12th October 2020, Dr Chee L Khoo
We know from various diabetes prevention programs that intensive lifestyle interventions can be successful in reducing progression to diabetes. As GDM is more common in women with higher BMI and in the many high- risk groups and it is logical to ask the question “can we prevent GDM in these women?” If we could reduce progression of patients who has prediabetes to diabetes, we should, in theory, reduce prevalence of GDM in women who are at high risk of GDM. Could we apply those prevention principles in women at risk of GDM? It should be easier since most of these women would be more motivated.
The prevalence of gestational diabetes mellitus is increasing. 1:6 pregnancies is affected by diabetes and 85% of those are women with GDM. Internationally there are 16 million pregnancies with GDM each year. This represent a huge clinical and economic burden. Reducing the prevalence of GDM will have significant rewards both for the mother and future offspring health.
Interventions directed at preventing GDM could be dietary or exercise interventions, or a combination of these, dietary supplement interventions and pharmaceutical interventions. The dietary advice interventions for GDM prevention may be such as increasing fibre intake or aiming for a low glycaemic index diet. Others have included broader advice regarding “healthy eating” as part of more comprehensive lifestyle interventions.
Exercise or physical activity interventions for preventing GDM also varied from general advice to specific individualised programs using a range of different activities such as aerobic activities, stationary cycling or yoga. These have been employed in isolation or in combination with dietary interventions.
There have been many trials looking at prevention of GDM in different populations using different interventions at different stages of gestations. When you have so many trials with so many different populations and such a variety of interventions, one would need a meta-analysis or a systematic review. Indeed, in a recent overview of Cochrane reviews of interventions to prevent women from developing GDM, 11 previous Cochrane reviews comprising of 71 trials involving 23 154 women were the analysed.
Now, the headline summary of the overview says this: For dietary interventions alone, there were no proven benefit nor harm although the quality of evidence was poor. Similarly, for exercise interventions alone, there were also no proven benefit nor harm and the evidence was also graded as poor.
When diet and exercises were combined, there was possible benefit. The quality of evidence ranged from low to moderate. In particular, moderate-quality evidence in Shepherd 2017 indicated a possible benefit with reduction in the risk of GDM with combined diet and exercise interventions
during pregnancy compared with standard care (RR 0.85, 95% CI 0.71 to 1.01; 19 trials; 6633 women).
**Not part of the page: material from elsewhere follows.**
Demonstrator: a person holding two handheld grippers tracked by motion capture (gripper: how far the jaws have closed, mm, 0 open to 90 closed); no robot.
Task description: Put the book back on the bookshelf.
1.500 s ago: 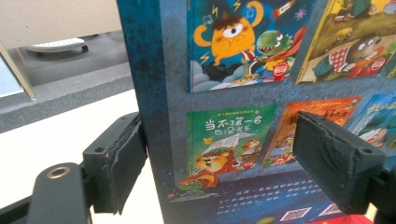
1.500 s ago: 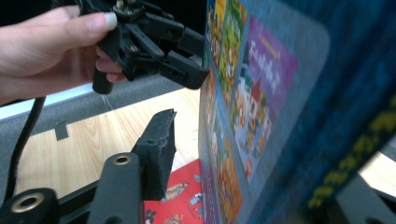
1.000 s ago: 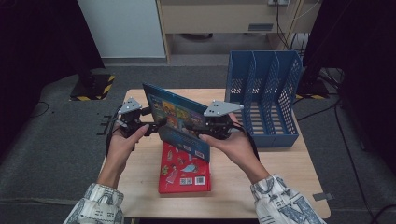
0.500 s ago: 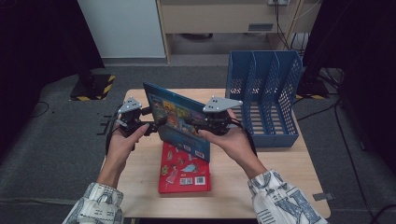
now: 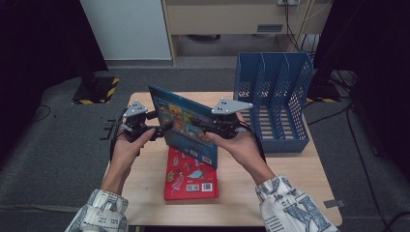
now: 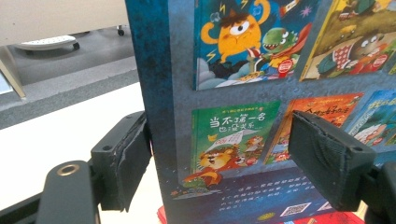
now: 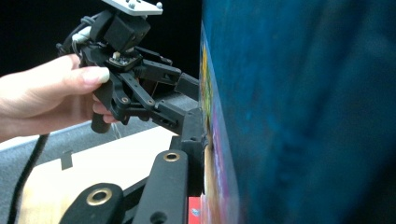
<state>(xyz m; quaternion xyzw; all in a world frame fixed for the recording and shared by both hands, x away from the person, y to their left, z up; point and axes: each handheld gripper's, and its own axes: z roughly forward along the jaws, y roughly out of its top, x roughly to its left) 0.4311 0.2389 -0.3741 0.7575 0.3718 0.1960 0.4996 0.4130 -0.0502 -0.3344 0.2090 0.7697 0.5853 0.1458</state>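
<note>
Gripping blue book point(image 5: 186, 126), right claw point(image 5: 207, 129) just closed; left claw point(image 5: 159, 131) straddles edge loosely; red book point(image 5: 191, 176) beneath.

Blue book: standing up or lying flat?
Upright. The blue book stands on edge above the table, between the left gripper and right gripper, over the flat red book.

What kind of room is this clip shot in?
Probably a lab or office corner set up for recording: a small wooden table on grey carpet, a blue file rack on it, cables trailing by a cabinet behind.
</note>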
You would be forgiven to think that lifestyle measures, therefore, were not useful in preventing GDM. It’s a bit more complicated than that and we need to look into a bit detail in some of the studies quoted rather than depending on the executive summary of an overview of reviews of studies. Let’s look at just 4 of the studies (see Table 1 below).
You can see that the different studies have different populations of women and commenced their intervention at different gestational age. Although the DALI study resulted in reduction of gestational weight gain (GWG), it did not reduce the prevalence of GDM. Yet the RADIEL study reduced GDM prevalence without reducing GWG. But their population was different.
What about interventions before conception?
Preconception and inter-conception interventions (between pregnancies). have been used, particularly in women at high risk of GDM, such as those who are overweight or obese (Yeung 2010), or with a history of GDM (Khan 2013; Shyam 2013). The opportunity exists to intervene with health promotion strategies prior to and between pregnancies for women identified with risk factors for GDM (Hanson 2015; Jack 1990). Song et al 2016) looked at 29 antenatal trials involving 11487 women interventions which started before 15 weeks reduced GDM by 22%.
What does all that mean in practice?
Well, you would think that lifestyle measures should make a difference but the evidence is very conflicting. There are other complicated issues which makes trials in GDM prevention difficult to compare. Which population are we studying? What is the ethnic mix of the study population? When were the interventions introduced? What were the diagnostic criteria for GDM? When were the women screened for GDM? What was the prevailing background prevalence of GDM in that population?
Obviously, we need more standardised study protocols. We probably need to begin our interventions pre-conception which means when the women are seeing their GP discussing their future plans, we should be discussing healthy lifestyles. It is an important conversation we need to have when we see women are overweight or obese or who are in one of those high risk groups for GDM.
Griffith RJ, Alsweiler J, Moore AE, Brown S, Middleton P, Shepherd E, Crowther CA. Interventions to prevent women from developing gestational diabetes mellitus: an overview of Cochrane Reviews.
Cochrane Database of Systematic Reviews 2020, Issue 6. Art. No.: CD012394. DOI: 10.1002/14651858.CD012394.pub3.